Pour ce volume dédié à Charles Gounod (1818-1893), dont on fête cette année le bicentenaire de la naissance, on découvre des sujets originaux pour les trois cantates composées pour Rome: du style gothique de Marie Stuart et Rizzio (1837), au réalisme social façon Mérimée dans La Vendetta (1838), en passant par l’exotisme hispanisant de Fernand (1839). Cette dernière cantate, plus développée que les autres, bénéficie en outre d’un livret pour trois solistes, enrichissant les possibilités de variations dramatiques. Gounod y fait preuve de réels progrès dans l’écriture orchestrale, plus fouillée et travaillée, tandis qu’il alterne admirablement les climats doux et subtils avec le caractère donné au premier duo. Un superlatif Nicolas Courjal fait valoir ses qualités de diction (notamment dans les accélérations) et de projection autour de phrasés d’une noblesse bienvenue. Yu Shao se distingue dans l’éloquence héroïque, mais son timbre manque d’un rien de substance. On se régale toujours autant du timbre charnu et lumineux de Judith Van Wanroij qui compense largement une prononciation plus approximative. La première cantate, très dramatique, est moins prioritaire du fait des deux interprètes, assez moyens: Sébastien Droy compense un léger vibrato par son attention au texte, tandis que Gabrielle Philiponet force dans l’aigu. On préférera les interprètes de La Vendetta, malgré une justesse parfois à la limite, tant le duo final impressionne par sa qualité d’écriture et de spectaculaire maîtrisé. Chantal Santon y domine son partenaire par son jeu dramatique toujours pertinent.

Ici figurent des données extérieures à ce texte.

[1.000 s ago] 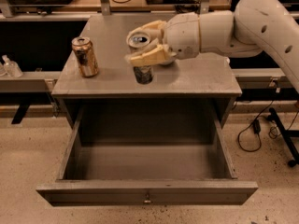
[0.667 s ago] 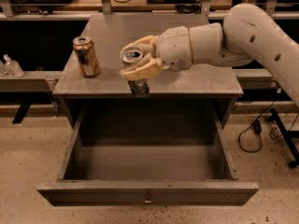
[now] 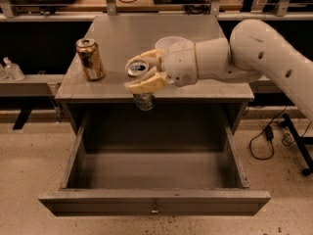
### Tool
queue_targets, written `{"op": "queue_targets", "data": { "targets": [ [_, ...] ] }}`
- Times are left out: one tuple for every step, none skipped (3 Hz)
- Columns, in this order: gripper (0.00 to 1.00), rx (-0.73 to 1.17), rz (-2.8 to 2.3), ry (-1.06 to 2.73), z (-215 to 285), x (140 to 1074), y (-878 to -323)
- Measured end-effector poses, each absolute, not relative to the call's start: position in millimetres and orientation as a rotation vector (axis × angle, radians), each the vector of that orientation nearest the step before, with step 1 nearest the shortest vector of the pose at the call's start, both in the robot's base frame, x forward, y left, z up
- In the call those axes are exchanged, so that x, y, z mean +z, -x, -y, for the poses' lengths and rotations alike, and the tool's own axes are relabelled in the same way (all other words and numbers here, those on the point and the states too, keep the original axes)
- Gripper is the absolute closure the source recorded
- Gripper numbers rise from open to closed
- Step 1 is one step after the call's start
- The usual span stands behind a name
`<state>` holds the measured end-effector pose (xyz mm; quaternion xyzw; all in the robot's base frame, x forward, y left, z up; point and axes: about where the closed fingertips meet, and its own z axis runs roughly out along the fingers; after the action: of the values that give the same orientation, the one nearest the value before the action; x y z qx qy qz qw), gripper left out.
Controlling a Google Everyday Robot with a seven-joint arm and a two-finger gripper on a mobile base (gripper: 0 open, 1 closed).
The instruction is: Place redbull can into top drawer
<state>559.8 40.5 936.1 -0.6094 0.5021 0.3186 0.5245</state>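
Nearest, the top drawer (image 3: 98, 203) stood pulled wide open. Above its far end, at the front edge of the cabinet top (image 3: 146, 33), the gripper (image 3: 137, 75) had its two pale fingers clamped around the redbull can (image 3: 145, 101). It held the can upright in the air, so the drawer floor lay directly below and slightly nearer. Farther left stood a golden-brown can (image 3: 90, 58).

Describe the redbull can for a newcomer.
Find the grey cabinet top above the open grey top drawer. At its front edge, the robot's cream hand grips a slim silver and dark-blue drink can; the wider golden-brown can to its left stands free.
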Motion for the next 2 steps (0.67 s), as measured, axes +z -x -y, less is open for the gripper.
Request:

Le second disque est consacré à plusieurs œuvres religieuses, légèrement plus tardives, parmi le vaste corpus composé par Gounod: on retiendra surtout la très belle Messe vocale (1843) pour chœur et orgue, lumineuse et fervente. Le Chœur de la Radio flamande montre une belle cohésion dans ses différentes interventions, essentiellement homophones. On retrouve la merveilleuse Judith Van Wanroij dans les naïfs mais bien ficelés Christus factus est (1842) et Hymne sacré (1843), tandis que la Messe de Saint-Louis-des-Français (1841) apparaît plus inégale malgré quelques beaux passages. Hervé Niquet, déjà à la baguette pour les cinq précédents disques de cette collection, reste toujours aussi inspiré dans ce répertoire. Son geste avance, sans précipitation, dosant parfaitement les différents climats, tout en captant la lumière intérieure de chaque œuvre.